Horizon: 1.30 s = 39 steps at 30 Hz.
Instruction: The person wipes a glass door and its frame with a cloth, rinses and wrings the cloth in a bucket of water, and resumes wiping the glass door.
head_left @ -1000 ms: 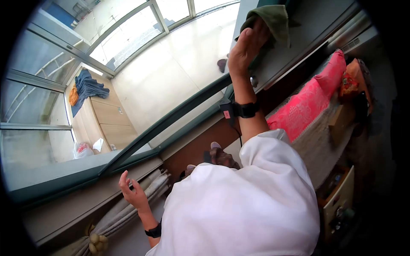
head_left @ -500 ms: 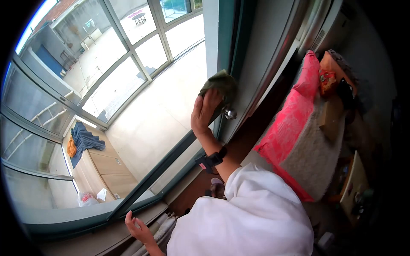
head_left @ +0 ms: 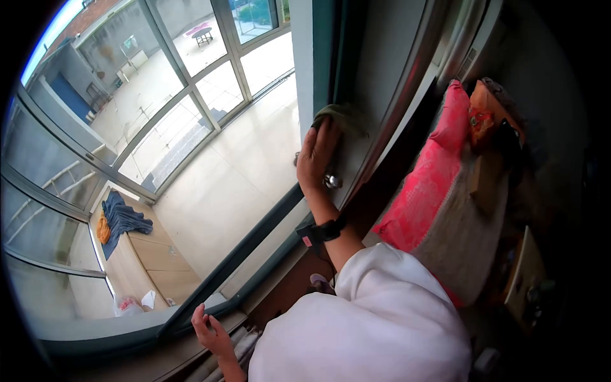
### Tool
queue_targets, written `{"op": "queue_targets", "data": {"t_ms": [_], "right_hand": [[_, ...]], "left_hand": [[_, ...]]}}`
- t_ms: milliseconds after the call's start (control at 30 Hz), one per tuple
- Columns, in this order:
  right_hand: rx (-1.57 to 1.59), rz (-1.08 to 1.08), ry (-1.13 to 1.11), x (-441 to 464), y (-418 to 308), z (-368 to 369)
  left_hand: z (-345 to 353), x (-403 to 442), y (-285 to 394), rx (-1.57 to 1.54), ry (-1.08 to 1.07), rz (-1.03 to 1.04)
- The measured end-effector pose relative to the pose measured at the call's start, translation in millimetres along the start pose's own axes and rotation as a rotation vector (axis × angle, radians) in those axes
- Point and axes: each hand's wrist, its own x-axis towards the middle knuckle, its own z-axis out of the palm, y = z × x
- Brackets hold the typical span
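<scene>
My right hand reaches up and presses a green cloth against the door and its frame, just above a round metal door knob. The cloth covers part of its fingers. A black band with a small box is on that wrist. Low on the left, my left hand is raised beside the dark green window frame, fingers apart and slightly curled, with nothing in it.
Beyond the glass, a wooden cabinet bears a blue-grey cloth and a plastic bag. To the right lie a pink cover and a drawer unit. A gathered curtain hangs below the sill.
My right hand has come down with the green cloth from high on the door to near the knob, then shifted slightly. The view has turned. My left hand stays free.
</scene>
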Motion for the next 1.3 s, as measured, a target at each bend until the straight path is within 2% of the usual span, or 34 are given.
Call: {"op": "queue_targets", "data": {"t_ms": [67, 133, 267, 333, 400, 467, 500, 533, 567, 600, 633, 700, 767, 867, 900, 1000, 1133, 1233, 1300], "right_hand": [[-0.042, 0.204, -0.007, -54.4, 17.4, 11.9], [0.037, 0.274, -0.046, -108.1, 21.5, 17.1], [0.195, 0.300, -0.248, -155.1, -26.4, -6.2], [0.187, 0.288, -0.371, -184.2, -52.4, -19.0], [0.334, 0.243, -0.448, -200.7, -73.2, -43.5], [0.626, 0.407, -0.700, -228.3, -58.4, -64.3], [0.745, 0.704, -0.817, -232.3, -49.2, -71.3], [0.891, 0.925, -0.779, -232.1, -46.1, -81.2], [0.993, 1.051, -0.766, -233.4, -38.6, -93.2], [1.140, 1.286, -0.674, -231.7, -34.9, -108.1], [1.179, 1.403, -0.552, -231.1, -31.9, -123.9], [1.219, 1.509, -0.358, -243.6, -21.0, -154.9], [1.264, 1.577, -0.211, -252.2, -19.1, -191.2], [1.240, 1.571, 0.066, -286.3, -12.4, -236.4], [1.341, 1.552, 0.123, -296.2, -11.0, -251.4], [1.242, 1.543, 0.283, -278.2, -40.7, -298.2], [1.074, 1.425, 0.401, -280.1, -53.1, -363.5], [0.965, 1.328, 0.513, -295.5, -53.1, -437.9], [0.920, 1.308, 0.619, -323.0, -46.9, -491.3]], "left_hand": [[11.7, 8.1, 6.5, -0.033, -0.029, 0.057], [25.9, 19.2, 18.6, -0.045, -0.052, 0.118], [46.5, 40.5, 44.9, -0.071, -0.119, 0.283], [56.8, 43.5, 45.6, -0.109, -0.173, 0.307], [62.5, 43.2, 42.5, -0.174, -0.207, 0.347], [60.9, 38.7, 39.4, -0.250, -0.230, 0.386], [58.8, 34.8, 36.1, -0.288, -0.241, 0.389], [56.2, 33.2, 33.7, -0.285, -0.240, 0.446], [57.7, 24.2, 25.5, -0.364, -0.271, 0.377], [64.5, 16.8, 17.7, -0.455, -0.296, 0.314], [70.7, 10.0, 12.0, -0.529, -0.353, 0.230], [84.4, -10.2, 6.3, -0.676, -0.482, 0.020], [97.8, -24.9, 9.0, -0.689, -0.687, -0.089], [127.3, -53.9, 27.5, -0.848, -1.039, -0.255], [132.6, -59.5, 39.4, -0.882, -1.141, -0.388], [143.0, -65.4, 72.2, -0.964, -1.437, -0.711], [158.7, -91.7, 102.9, -0.941, -1.456, -0.542], [162.8, -135.7, 142.6, -0.992, -1.551, -0.374], [170.3, -178.9, 168.3, -1.007, -1.578, -0.118]]}}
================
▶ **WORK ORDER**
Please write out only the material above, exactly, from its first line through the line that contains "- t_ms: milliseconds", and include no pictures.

▶ **EXERCISE RESPONSE**
Horizon: 1.30 s = 39 steps at 30 Hz.
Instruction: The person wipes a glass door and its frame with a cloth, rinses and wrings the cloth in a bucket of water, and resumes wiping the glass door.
head_left @ -1000 ms: 
head_left @ -500 ms: 
head_left @ +0 ms: 
### Tool
queue_targets, written `{"op": "queue_targets", "data": {"t_ms": [_], "right_hand": [[_, ...]], "left_hand": [[_, ...]]}}`
- t_ms: milliseconds after the call's start (control at 30 Hz), one per tuple

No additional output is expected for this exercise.